Ona göre, insanlığın gelişimi üç aşamalıdır. Bütünlük evresinde birey bütüne bağlı, onunla uyumludur. Benlik aşamasındaysa, kendi kimliğini belirlemek için bütünle çelişkiye düşer. Kötülükler bu evrenin ürünüdürler. Üçüncü aşamada, belirlenmiş ben ve bütün yeniden bir uyum sağlarlar.”

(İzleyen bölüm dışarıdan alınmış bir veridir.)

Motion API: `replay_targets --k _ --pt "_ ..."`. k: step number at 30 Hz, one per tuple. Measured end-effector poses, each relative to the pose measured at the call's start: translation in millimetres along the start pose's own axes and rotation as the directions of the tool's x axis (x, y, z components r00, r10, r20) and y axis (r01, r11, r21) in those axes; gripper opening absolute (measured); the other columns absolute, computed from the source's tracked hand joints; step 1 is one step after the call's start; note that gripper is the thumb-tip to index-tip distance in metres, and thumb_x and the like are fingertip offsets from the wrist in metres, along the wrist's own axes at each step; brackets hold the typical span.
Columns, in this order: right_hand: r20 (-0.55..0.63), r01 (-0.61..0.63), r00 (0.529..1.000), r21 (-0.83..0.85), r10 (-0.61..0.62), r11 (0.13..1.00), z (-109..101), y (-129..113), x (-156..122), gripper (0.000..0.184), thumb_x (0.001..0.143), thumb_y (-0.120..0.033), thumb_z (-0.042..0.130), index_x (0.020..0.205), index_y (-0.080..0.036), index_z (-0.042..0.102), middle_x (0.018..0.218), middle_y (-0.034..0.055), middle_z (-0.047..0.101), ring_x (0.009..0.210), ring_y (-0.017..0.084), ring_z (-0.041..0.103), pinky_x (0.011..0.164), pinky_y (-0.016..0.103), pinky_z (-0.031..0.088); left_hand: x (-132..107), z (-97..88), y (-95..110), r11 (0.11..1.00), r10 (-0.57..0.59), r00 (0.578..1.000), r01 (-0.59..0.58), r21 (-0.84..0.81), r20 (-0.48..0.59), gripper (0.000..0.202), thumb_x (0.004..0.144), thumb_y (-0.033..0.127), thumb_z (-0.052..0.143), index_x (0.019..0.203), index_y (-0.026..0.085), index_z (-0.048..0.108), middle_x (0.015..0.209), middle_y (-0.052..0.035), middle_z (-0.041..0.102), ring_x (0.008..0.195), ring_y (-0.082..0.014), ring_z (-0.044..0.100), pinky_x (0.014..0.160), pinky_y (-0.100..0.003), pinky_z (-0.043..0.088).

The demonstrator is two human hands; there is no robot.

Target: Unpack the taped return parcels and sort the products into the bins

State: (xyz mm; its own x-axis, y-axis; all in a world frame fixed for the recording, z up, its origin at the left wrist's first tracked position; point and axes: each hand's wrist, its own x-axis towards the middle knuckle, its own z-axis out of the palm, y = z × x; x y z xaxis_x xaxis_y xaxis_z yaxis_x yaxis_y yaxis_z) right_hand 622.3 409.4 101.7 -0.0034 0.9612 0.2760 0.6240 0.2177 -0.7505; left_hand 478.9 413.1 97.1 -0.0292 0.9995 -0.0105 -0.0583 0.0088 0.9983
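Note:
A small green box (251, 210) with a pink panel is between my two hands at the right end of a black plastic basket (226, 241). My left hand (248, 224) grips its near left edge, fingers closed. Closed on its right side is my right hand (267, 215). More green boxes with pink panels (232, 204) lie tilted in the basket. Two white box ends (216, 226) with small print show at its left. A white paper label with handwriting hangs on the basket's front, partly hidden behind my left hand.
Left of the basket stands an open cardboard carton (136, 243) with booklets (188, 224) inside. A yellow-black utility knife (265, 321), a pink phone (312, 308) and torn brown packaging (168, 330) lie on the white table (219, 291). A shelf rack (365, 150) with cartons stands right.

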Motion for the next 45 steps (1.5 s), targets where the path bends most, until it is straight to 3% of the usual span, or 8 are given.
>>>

Yani, kainatın bir parçası insan, ruhunda taşıdığı iradesi, duygu ve düşüncesi ile hakikatin bütününe dahildir. Hakikatin iyiliği ile bütünleşebilen insan, hakikatin bütünlüğüne, -filozof burada Tanrı’nın istediği insan, kendisine yakın olur fikrini kastediyor- ulaşır. Bu husus da ahlakın ve dinin temelidir. İnsan bedendeki nefis ile, bu bütünlüğe aykırı davranırsa kötülüğü oluşturur. Nefsine hakim olursa, beden hakikatin bütünlüğüne – Tanrısal bütünlüğe- uyum sağlar.
Bundan 1400 yıl önce İslam Peygamberinin ortaya koyduğu da zaten bundan başka bir şey değildi. Ancak bugün ülkemde insan, bırakın 1400 yılı, 150 yılki güzelliği, olgunluğu, anlayışı, en önemlisi sevgi duygusunu taşıyamamaktadır.
Neyse biz başlıktaki “Siyasetçi kimdir…? sorusuna dönelim.
Siyasetçi yukarıda betimlemeye çalıştığım özellikleri taşıyan insandır. Siyasetçinin hedefi iktidardır, ama iktidara yukarıdaki erdemlerle ulaşmalıdır. Özetle “iktidar, iktidara düşkün olmayan ve iktidardan gelecek yararlara ihtiyacı bulunmayanlara verilmelidir.”